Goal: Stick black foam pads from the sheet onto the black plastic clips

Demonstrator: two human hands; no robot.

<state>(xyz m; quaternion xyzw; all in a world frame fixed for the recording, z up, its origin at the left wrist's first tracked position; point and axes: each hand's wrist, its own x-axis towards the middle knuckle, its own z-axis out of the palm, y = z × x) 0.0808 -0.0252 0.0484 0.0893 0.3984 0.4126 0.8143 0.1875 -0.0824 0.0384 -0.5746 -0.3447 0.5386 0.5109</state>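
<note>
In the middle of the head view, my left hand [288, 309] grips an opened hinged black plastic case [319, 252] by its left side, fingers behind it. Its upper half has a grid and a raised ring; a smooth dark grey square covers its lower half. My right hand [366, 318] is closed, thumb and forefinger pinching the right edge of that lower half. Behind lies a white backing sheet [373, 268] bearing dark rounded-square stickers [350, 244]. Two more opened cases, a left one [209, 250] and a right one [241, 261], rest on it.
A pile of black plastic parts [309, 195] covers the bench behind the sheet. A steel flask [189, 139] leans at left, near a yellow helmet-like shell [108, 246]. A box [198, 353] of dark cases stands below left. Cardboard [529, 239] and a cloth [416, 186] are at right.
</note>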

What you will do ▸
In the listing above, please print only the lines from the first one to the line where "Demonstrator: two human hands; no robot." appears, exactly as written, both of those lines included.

Response for this exercise ▸
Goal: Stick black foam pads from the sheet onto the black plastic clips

Demonstrator: two human hands; no robot.

The answer requires nothing more.